CDC expert talks about Princeton, UC Santa Barbara meningitis B cases

In response to the 11 Neisseria meningitis serogroup B cases reported between Princeton University in New Jersey and the University of California, Santa Barbara, CDC meningitis expert, Dr Amanda Cohn addressed the situation.

Public domain image/Mikael Häggström

Public domain image/Mikael Häggström

“I know there’s quite a bit of anxiety related to these two outbreaks of meningococcal disease that we’re seeing right now at Princeton and UC Santa Barbara.  Fortunately, there haven’t been any fatalities from these two outbreaks, but there have been some very serious cases.  Both universities are experiencing cases of serogroup B meningococcal disease,” Dr Cohn said as she advised parents and students of the serious bacterial disease as they go on Thanksgiving break.

LISTEN to podcast of telebriefing on Nov. 25

After touching on a lot of basic info about meningococcal meningitis, Cohn went on to talk more specifically about the situation at the two schools.

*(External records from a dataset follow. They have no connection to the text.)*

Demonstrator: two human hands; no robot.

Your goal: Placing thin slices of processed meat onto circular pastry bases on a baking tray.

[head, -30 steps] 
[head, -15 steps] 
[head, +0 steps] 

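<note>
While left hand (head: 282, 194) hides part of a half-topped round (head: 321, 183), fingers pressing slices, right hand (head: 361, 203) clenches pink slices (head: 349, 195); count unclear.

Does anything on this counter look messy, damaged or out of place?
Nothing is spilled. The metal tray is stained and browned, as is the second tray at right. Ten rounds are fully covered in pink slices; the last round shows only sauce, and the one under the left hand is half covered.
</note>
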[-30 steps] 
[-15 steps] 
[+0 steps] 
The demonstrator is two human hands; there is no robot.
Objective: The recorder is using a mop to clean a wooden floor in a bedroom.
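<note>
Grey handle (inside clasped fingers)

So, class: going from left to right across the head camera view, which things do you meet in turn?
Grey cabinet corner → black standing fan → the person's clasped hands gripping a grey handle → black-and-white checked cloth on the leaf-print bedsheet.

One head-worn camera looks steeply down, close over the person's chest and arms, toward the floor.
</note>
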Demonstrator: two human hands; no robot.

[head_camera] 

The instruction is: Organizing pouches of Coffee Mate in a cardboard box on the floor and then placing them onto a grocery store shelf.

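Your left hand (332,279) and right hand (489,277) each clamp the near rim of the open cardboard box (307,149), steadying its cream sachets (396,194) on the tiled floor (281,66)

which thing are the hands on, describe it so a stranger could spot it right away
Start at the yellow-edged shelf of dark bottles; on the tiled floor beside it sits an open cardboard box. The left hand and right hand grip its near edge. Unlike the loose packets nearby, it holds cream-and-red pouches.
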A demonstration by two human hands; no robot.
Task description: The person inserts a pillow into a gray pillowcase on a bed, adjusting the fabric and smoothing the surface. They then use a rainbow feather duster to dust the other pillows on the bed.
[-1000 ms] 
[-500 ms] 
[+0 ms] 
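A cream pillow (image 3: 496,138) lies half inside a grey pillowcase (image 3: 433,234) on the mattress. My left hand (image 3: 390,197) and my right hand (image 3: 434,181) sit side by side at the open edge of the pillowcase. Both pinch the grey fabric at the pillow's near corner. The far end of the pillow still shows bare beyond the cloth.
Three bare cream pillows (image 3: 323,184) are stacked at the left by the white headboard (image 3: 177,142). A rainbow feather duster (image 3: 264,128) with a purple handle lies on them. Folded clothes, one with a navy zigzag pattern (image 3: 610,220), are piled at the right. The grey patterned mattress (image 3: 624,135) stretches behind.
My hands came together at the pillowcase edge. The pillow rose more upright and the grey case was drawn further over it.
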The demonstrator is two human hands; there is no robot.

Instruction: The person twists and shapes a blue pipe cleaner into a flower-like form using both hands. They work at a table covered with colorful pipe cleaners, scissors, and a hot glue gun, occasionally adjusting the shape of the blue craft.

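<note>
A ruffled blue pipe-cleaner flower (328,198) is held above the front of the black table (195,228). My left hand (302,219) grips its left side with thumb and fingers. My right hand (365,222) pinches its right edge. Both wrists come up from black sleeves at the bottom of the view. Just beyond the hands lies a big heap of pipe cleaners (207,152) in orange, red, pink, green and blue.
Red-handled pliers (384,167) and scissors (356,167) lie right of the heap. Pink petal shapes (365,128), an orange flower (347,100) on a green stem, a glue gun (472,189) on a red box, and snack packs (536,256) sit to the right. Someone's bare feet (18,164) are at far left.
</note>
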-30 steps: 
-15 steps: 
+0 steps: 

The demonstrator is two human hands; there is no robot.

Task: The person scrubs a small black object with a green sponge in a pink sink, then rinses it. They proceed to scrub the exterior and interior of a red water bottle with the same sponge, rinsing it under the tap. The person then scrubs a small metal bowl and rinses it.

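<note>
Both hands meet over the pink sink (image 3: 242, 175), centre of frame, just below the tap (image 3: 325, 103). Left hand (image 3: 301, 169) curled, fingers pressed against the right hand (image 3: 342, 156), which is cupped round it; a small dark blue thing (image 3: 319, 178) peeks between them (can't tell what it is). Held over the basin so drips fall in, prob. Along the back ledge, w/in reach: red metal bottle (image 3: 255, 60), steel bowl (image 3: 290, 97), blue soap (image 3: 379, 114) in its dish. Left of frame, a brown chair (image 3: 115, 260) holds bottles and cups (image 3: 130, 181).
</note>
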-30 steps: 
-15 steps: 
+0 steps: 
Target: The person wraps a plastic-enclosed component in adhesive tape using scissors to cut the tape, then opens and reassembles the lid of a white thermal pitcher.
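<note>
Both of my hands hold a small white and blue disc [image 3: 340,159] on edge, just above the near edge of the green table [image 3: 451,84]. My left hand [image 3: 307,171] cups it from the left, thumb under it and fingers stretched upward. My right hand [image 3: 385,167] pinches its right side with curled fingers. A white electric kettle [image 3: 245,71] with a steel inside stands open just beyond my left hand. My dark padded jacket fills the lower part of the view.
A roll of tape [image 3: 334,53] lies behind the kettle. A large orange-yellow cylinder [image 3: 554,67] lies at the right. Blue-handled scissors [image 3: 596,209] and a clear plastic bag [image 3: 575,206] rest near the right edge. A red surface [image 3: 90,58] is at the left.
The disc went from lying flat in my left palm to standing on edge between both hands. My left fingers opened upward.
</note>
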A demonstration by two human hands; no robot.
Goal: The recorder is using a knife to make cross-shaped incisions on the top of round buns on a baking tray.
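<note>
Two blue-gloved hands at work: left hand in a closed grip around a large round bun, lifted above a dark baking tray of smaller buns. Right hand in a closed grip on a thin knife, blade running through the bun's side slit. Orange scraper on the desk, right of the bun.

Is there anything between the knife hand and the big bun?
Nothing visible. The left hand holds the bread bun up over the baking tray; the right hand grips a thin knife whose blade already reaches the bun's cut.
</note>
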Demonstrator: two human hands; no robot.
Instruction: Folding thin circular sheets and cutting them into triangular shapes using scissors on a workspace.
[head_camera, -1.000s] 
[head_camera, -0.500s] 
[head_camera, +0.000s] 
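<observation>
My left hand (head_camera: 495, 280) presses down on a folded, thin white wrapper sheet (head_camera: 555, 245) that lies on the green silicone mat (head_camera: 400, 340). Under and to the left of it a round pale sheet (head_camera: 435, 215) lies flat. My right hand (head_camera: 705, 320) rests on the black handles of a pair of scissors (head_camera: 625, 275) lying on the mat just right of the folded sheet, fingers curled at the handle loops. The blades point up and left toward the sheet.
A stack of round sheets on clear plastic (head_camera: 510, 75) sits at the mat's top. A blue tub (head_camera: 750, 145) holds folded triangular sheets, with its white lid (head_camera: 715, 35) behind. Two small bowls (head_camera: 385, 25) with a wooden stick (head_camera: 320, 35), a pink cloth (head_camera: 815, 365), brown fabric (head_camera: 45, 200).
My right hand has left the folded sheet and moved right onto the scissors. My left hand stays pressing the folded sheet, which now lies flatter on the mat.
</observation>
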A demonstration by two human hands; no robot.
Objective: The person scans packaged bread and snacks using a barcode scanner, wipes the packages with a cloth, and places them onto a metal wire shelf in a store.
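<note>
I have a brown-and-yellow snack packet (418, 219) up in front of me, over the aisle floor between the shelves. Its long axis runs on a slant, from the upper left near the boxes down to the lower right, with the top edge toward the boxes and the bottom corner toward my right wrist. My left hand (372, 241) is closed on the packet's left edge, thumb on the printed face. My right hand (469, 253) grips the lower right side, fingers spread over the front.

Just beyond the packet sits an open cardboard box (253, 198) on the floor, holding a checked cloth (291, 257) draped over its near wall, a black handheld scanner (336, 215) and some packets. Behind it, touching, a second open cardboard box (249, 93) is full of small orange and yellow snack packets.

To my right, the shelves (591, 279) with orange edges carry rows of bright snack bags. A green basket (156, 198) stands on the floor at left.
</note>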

“In general, CDC defines an outbreak of meningococcal disease of three or more cases in three months that can’t be connected to each other.  And these outbreaks occur in a certain population, like school or organizations.  Most outbreaks of this disease are self-limited and no more than three or four cases occur.  However, when cases continue to occur over several-month period, like what is happening at Princeton University, intervention is required to reduce the length of the outbreak.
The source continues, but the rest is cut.